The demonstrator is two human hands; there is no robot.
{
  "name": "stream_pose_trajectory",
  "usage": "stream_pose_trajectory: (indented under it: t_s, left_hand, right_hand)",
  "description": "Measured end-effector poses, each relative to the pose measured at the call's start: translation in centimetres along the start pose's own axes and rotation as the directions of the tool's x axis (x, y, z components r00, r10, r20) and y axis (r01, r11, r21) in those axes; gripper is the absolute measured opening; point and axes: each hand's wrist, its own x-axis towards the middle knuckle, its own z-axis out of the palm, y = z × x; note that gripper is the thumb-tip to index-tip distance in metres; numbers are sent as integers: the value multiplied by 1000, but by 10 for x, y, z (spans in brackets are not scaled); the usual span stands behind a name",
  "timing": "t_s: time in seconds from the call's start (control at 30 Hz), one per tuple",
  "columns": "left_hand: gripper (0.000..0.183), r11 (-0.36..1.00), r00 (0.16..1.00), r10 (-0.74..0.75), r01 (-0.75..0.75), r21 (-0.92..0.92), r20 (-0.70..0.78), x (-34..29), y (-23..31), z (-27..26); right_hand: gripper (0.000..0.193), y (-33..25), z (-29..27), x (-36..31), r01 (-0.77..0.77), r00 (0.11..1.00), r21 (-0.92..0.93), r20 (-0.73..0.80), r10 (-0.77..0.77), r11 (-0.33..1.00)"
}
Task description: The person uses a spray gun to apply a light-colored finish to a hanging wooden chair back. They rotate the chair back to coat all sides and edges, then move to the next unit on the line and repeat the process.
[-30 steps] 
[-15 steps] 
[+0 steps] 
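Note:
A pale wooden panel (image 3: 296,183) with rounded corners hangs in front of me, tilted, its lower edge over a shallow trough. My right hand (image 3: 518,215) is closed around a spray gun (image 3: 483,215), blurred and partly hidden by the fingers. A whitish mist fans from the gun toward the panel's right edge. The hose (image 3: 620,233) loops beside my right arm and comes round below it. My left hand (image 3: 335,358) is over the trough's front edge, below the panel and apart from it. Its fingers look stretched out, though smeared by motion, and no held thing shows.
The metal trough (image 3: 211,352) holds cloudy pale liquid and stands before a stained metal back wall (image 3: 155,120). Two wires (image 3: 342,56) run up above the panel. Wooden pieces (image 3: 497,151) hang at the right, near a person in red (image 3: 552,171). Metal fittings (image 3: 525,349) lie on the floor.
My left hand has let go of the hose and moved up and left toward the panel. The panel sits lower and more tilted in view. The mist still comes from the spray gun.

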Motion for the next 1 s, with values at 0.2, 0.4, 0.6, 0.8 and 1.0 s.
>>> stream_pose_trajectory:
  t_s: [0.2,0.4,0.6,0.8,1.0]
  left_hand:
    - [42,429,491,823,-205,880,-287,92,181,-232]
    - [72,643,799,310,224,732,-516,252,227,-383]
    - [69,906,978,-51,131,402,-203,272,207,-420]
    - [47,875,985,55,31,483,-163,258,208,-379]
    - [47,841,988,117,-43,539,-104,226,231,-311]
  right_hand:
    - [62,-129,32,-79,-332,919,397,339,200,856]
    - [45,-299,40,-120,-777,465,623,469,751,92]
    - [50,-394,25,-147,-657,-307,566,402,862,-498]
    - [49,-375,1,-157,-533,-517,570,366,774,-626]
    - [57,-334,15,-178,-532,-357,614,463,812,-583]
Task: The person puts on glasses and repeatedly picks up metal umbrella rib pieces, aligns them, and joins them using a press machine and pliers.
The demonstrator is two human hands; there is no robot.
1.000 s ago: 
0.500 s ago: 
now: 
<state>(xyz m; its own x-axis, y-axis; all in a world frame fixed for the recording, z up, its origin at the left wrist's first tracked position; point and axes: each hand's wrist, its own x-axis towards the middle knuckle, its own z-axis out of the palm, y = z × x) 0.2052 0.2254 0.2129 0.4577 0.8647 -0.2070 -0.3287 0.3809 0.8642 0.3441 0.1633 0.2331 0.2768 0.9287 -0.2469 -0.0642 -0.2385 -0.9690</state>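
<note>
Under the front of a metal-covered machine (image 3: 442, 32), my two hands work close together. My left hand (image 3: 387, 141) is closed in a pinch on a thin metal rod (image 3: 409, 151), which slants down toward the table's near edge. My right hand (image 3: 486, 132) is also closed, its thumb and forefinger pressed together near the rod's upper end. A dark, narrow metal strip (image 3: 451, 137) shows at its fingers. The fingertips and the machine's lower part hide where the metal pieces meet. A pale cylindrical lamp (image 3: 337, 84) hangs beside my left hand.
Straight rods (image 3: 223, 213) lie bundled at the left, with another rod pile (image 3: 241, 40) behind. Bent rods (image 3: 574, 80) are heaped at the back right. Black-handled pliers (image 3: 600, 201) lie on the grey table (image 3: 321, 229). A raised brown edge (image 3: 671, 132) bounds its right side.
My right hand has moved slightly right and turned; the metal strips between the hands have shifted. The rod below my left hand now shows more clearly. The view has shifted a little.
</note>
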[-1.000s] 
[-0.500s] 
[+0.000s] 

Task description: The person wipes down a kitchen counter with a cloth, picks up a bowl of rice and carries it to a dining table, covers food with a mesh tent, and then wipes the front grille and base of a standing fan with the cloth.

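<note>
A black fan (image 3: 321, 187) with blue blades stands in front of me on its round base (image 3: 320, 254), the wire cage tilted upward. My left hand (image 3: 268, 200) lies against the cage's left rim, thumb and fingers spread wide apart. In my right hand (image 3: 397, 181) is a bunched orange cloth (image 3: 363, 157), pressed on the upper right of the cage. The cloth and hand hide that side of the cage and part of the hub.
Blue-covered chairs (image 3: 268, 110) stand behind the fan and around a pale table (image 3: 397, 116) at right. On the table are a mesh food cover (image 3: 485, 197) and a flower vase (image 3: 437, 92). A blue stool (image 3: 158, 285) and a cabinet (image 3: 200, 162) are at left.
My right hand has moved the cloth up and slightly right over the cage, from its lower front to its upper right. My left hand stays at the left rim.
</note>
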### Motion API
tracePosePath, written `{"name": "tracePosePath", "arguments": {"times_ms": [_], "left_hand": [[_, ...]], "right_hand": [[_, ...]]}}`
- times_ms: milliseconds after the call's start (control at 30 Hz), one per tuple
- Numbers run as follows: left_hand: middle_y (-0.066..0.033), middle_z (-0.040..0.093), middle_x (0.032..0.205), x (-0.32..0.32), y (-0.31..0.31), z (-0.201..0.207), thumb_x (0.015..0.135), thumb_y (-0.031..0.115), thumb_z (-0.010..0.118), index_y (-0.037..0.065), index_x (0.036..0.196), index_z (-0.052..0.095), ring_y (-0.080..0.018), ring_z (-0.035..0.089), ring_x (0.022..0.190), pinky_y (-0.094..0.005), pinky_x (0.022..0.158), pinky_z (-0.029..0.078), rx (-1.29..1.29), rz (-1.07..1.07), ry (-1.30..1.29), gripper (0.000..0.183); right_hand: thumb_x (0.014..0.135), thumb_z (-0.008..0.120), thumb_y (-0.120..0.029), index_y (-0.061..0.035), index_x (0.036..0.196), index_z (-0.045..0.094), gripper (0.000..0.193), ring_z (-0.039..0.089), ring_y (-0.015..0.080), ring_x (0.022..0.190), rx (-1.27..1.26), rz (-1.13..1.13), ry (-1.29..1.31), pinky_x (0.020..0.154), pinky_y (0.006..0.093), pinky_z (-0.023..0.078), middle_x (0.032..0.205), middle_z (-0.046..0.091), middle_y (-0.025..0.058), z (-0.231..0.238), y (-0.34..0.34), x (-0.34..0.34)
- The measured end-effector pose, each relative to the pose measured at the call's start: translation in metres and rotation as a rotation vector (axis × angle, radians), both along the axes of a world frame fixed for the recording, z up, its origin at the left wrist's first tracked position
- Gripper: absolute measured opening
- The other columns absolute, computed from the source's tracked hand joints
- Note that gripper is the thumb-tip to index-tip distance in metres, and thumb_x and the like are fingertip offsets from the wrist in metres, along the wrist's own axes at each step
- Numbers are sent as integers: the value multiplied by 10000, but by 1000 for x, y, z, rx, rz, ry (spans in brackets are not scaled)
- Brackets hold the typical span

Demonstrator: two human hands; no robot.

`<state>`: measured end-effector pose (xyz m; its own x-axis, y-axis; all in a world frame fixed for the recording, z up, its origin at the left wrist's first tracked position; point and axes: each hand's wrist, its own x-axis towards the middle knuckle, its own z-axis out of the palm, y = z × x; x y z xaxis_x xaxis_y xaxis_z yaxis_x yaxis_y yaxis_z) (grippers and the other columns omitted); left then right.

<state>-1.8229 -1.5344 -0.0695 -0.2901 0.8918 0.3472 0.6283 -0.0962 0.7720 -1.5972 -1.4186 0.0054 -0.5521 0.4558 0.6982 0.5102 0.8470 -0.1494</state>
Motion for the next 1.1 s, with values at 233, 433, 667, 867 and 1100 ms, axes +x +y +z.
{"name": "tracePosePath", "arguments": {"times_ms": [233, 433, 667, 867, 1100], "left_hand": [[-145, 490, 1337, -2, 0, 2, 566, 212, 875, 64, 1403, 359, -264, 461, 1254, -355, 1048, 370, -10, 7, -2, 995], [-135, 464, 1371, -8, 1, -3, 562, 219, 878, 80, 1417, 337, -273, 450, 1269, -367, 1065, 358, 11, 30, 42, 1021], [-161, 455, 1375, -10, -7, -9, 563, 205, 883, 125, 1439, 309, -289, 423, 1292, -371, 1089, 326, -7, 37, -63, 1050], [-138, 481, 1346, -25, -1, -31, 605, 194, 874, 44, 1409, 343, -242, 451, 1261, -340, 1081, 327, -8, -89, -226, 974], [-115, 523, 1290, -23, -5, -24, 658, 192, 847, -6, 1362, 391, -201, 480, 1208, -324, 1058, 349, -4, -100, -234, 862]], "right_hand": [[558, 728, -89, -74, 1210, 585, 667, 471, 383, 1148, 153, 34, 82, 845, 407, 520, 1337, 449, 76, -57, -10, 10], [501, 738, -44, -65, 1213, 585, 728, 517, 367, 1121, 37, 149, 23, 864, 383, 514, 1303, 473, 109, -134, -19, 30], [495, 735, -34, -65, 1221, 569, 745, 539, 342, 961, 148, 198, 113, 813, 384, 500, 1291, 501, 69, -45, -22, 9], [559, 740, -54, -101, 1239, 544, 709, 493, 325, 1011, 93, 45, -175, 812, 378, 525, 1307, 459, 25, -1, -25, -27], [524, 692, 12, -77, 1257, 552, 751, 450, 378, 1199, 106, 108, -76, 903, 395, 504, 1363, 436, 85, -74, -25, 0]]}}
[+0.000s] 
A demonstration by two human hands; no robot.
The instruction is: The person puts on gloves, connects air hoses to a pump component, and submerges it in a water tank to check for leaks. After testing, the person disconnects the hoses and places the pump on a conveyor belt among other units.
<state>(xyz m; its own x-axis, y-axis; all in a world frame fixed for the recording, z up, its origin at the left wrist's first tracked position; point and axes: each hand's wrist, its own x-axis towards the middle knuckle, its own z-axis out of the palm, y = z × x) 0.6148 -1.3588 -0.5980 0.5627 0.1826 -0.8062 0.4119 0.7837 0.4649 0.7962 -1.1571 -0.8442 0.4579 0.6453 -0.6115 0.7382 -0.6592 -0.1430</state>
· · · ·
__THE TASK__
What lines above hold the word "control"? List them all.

__ANSWER BELOW__
  "timing": "t_s: time in seconds from the call's start (control at 30 Hz), one per tuple",
- times_ms: milliseconds after the call's start (control at 30 Hz), one per tuple

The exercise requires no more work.